_WORK INSTRUCTIONS_: In how many lines of the data below does the word "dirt" appear? Reply with the number and nothing more.

╭─ DATA FOR THIS TASK

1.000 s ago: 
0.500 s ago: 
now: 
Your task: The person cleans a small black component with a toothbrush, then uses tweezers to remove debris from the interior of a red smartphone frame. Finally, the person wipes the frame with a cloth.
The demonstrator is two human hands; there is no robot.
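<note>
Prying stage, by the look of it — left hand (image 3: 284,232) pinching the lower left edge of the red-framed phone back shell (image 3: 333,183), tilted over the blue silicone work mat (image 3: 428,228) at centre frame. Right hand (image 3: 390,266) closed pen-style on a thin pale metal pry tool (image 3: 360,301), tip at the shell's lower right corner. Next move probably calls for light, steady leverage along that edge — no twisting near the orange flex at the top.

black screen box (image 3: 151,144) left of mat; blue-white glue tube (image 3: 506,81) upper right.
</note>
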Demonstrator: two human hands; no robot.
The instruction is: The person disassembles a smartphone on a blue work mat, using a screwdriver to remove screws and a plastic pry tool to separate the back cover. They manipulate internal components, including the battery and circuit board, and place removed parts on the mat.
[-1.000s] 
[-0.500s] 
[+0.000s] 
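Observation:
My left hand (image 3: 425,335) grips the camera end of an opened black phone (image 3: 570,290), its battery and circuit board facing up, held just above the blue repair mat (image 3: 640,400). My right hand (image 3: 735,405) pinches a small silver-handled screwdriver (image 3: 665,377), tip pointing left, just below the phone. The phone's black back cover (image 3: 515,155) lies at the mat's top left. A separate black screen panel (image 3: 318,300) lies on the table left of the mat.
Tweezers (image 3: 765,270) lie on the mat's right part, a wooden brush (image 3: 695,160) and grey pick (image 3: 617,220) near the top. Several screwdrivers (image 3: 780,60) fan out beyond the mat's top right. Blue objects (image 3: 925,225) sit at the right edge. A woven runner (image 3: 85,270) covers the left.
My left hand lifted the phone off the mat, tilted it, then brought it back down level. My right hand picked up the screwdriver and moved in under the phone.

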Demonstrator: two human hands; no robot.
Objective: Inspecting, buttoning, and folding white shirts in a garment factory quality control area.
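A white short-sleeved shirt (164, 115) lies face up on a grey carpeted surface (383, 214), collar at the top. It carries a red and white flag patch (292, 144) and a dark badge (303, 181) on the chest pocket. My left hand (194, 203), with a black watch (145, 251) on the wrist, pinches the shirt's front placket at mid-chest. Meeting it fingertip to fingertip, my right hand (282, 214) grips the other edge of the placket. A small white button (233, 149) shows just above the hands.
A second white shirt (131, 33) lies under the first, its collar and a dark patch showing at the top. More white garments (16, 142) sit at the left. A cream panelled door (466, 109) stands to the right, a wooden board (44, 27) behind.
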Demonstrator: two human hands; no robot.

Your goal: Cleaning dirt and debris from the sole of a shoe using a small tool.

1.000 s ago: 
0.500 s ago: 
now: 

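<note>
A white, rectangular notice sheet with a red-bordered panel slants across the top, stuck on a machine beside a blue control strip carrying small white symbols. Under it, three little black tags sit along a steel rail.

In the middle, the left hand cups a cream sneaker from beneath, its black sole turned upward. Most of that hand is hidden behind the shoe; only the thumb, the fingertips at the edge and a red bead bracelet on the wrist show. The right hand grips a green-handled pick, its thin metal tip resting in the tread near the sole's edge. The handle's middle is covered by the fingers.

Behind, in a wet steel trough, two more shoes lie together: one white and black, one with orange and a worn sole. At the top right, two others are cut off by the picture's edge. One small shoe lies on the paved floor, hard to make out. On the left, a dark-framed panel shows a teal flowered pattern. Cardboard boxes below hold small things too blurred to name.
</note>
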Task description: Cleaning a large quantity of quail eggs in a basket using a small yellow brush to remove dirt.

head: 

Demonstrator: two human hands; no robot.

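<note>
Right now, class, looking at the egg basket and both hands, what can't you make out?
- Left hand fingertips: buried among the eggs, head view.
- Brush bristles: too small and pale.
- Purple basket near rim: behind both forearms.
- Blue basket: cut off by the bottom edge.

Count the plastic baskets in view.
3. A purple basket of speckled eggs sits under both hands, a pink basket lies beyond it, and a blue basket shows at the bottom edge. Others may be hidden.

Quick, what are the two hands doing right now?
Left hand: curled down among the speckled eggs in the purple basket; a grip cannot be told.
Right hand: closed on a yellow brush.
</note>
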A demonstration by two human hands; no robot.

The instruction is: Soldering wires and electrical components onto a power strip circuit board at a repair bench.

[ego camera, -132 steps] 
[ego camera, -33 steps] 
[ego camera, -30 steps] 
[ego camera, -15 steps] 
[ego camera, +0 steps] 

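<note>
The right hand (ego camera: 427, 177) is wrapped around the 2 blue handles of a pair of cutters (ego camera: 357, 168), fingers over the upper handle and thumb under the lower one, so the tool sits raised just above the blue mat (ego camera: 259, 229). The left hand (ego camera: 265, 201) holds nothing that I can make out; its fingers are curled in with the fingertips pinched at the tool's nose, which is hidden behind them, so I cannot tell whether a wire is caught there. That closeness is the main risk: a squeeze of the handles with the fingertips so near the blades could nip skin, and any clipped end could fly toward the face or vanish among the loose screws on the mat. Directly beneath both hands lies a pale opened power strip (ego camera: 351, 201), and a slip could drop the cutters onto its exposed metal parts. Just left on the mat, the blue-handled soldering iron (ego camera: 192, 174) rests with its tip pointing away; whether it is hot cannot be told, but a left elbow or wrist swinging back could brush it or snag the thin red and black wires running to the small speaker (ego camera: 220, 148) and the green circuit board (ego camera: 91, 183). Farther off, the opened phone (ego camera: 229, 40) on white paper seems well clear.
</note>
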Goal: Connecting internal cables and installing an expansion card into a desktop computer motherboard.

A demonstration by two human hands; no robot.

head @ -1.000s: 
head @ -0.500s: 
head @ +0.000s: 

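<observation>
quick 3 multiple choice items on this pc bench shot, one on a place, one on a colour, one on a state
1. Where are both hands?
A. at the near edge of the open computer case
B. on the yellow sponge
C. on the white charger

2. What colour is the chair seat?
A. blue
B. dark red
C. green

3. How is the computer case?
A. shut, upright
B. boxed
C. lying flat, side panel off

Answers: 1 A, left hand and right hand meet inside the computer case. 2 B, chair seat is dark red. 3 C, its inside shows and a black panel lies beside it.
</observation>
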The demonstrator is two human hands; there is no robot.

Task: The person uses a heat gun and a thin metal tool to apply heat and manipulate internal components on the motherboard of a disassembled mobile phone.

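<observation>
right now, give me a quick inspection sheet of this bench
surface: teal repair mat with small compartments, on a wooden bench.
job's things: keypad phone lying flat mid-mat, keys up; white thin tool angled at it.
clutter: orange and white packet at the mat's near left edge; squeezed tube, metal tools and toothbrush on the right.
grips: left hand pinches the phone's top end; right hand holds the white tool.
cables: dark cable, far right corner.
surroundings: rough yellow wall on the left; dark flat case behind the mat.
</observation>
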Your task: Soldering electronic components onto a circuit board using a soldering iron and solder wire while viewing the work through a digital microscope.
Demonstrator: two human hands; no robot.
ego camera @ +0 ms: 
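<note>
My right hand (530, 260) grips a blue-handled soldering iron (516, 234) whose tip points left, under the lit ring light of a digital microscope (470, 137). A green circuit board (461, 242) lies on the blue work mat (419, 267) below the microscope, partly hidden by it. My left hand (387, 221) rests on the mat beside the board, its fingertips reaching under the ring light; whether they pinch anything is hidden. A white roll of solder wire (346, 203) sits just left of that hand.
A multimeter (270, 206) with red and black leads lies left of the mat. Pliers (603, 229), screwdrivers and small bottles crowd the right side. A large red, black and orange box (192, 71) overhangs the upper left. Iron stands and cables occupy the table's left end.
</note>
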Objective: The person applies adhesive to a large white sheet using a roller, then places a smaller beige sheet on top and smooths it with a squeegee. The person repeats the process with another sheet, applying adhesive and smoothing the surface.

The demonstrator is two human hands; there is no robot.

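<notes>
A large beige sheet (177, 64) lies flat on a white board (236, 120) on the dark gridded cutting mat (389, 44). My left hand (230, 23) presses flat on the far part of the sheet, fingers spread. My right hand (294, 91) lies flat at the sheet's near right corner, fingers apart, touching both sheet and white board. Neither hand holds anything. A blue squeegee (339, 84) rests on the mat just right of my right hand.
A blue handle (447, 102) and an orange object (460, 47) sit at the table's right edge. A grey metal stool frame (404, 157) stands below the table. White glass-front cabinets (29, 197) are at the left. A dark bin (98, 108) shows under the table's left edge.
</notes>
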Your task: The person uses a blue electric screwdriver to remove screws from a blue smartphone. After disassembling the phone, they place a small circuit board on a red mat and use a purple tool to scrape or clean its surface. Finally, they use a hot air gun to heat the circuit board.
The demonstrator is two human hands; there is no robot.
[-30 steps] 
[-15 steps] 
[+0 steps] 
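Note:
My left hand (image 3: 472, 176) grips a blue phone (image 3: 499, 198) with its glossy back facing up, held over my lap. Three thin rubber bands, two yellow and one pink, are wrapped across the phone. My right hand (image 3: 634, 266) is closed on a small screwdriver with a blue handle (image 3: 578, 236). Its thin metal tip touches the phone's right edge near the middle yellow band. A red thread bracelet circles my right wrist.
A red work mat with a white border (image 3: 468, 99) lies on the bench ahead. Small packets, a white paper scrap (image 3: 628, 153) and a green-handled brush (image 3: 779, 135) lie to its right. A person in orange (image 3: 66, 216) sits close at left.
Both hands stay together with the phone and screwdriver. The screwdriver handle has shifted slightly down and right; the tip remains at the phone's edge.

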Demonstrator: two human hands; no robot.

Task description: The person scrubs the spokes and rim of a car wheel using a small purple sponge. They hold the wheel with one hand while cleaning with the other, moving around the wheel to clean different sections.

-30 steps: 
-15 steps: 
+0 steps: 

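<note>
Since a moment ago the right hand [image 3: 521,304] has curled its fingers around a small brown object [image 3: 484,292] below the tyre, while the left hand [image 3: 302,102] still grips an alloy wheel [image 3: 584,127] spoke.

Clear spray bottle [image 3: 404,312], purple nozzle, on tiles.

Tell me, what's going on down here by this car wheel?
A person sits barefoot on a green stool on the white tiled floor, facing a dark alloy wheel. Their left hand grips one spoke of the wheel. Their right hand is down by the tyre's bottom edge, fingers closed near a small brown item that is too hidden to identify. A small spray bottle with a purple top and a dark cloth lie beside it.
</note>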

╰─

_SOLUTION_: 2